In Lima, there are thousands of buildings of the Inca civilization, erected in pre-Columbian times, reports AP. It is estimated that there are about 46,000 such objects in Peru, of which about 400 are located in the capital. In Lima, there are more archaeological buildings than any other city in South America.
However, many of these places, known as “huacas”, “suffocate” from all kinds of modern works: roads, schools, residential quarters and stadiums displace or destroy ruins.
To confirm this fact, the agency published a series of photographs and videos taken in the Peruvian capital with the help of an unmanned aerial vehicle. They show that ancient historical objects are adjacent to high-rise buildings, a football stadium or intersect the road.
The well-preserved pyramid in front of President Pedro Pablo Kuchinsky’s mansion “emphasizes the progressive development of urbanization in the bustling capital of Peru,” AP reports. The agency, referring to official data, notes that the country manages to effectively protect only 1% of these historic sites, “leaving hundreds of ruins abandoned or turned into dumps.”
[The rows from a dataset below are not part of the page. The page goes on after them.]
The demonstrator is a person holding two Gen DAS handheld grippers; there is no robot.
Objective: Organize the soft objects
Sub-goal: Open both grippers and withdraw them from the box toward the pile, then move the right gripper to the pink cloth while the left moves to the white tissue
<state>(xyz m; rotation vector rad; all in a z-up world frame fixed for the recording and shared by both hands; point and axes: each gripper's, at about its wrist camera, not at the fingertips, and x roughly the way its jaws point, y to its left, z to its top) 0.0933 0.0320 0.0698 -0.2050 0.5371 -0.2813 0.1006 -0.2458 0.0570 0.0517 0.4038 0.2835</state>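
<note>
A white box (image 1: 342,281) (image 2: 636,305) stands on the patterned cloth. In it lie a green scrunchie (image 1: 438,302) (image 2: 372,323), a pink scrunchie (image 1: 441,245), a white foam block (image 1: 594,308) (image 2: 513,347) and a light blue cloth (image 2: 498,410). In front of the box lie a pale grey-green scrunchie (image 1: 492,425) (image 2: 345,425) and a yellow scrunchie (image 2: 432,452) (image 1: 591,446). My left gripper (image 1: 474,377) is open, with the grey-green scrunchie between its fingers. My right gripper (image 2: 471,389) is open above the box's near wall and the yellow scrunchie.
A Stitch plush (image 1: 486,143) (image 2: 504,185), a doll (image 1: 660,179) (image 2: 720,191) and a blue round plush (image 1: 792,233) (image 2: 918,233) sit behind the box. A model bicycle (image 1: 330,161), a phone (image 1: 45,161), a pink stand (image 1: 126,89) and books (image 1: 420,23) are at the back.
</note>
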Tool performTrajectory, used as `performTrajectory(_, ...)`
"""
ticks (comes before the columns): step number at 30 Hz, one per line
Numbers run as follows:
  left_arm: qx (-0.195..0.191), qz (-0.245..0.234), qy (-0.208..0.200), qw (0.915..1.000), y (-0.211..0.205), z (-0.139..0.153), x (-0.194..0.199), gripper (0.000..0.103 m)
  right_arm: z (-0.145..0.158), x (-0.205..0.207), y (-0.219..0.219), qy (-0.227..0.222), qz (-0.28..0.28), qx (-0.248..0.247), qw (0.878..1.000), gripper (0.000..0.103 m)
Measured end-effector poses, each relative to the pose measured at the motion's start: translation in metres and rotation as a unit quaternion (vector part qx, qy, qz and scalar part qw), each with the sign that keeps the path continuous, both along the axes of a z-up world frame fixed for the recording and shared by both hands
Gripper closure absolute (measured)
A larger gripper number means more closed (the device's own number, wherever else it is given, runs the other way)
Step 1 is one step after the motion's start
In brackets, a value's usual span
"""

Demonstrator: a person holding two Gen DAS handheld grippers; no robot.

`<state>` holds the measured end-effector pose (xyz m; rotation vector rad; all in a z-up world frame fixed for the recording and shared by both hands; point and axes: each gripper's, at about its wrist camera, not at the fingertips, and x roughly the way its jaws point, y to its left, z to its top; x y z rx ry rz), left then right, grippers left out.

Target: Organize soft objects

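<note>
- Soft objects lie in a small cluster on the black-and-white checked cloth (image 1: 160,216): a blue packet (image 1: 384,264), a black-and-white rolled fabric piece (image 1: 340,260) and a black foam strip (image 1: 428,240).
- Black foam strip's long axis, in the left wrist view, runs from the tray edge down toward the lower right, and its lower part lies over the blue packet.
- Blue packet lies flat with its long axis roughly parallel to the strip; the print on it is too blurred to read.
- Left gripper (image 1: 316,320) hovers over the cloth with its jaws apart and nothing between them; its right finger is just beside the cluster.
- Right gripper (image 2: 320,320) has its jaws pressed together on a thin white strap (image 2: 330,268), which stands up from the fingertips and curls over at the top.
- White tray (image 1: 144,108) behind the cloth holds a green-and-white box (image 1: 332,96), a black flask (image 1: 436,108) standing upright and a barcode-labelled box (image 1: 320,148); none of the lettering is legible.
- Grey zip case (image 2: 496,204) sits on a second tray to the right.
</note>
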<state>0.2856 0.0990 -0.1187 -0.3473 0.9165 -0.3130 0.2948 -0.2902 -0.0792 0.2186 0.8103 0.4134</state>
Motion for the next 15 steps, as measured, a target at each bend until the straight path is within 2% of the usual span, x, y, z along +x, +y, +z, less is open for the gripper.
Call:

Local archaeologist Héctor Valde commented on the situation, explaining that “since the founding of Lima there was no connection between people and” huacas “, except that they saw in them only barrows or looking for treasures.”
A small group of archaeologists and officials are trying to stop this process and save the objects that “drags” the growing city. “The idea is for the Peruvians to feel that heritage is something that can be enjoyed,” says Jorge Hornueguei, vice minister of cultural heritage of Peru.
In this sense, the archaeologist Christophe Makovsky of the University of Warsaw, who excavated for 30 years in Peru, argues that a larger budget is not the only thing necessary to solve the problem. “You not only need to build museums, but also train people who will work there, the museum, as well as universities, should conduct research, and when such people exist, it is much easier to protect the heritage,” the expert concludes.